• _Data extract_

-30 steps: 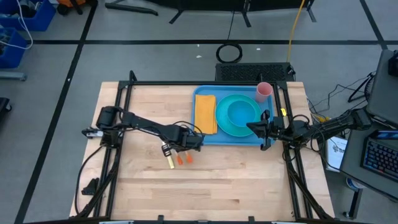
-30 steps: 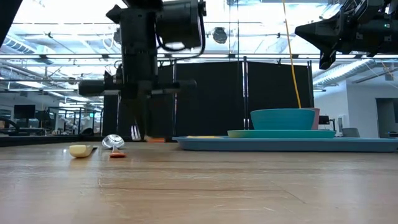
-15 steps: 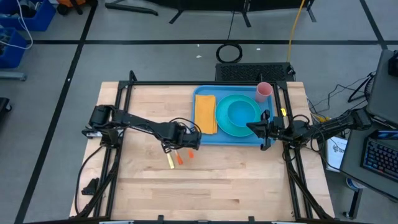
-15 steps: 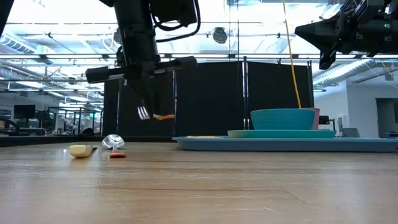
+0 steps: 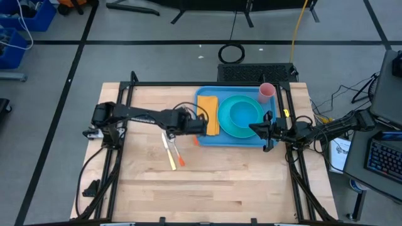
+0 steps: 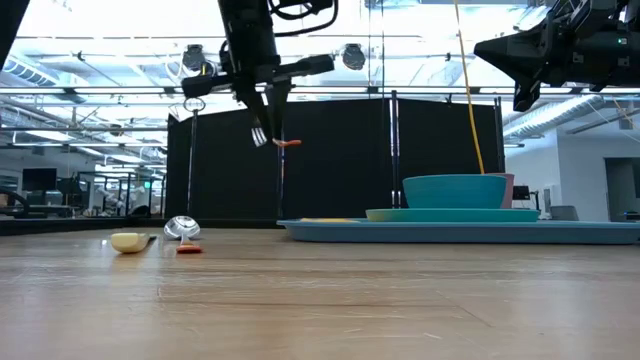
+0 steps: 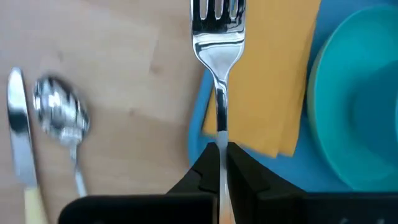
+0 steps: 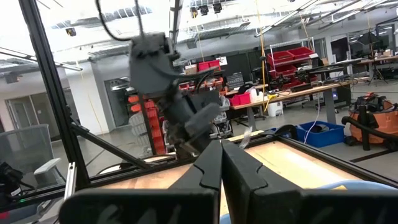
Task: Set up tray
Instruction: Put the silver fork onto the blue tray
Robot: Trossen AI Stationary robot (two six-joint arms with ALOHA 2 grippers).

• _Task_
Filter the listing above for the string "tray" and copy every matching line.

• _Solution to the exercise_
Task: Set up tray
Instruction: Put the silver fork onto the blue tray

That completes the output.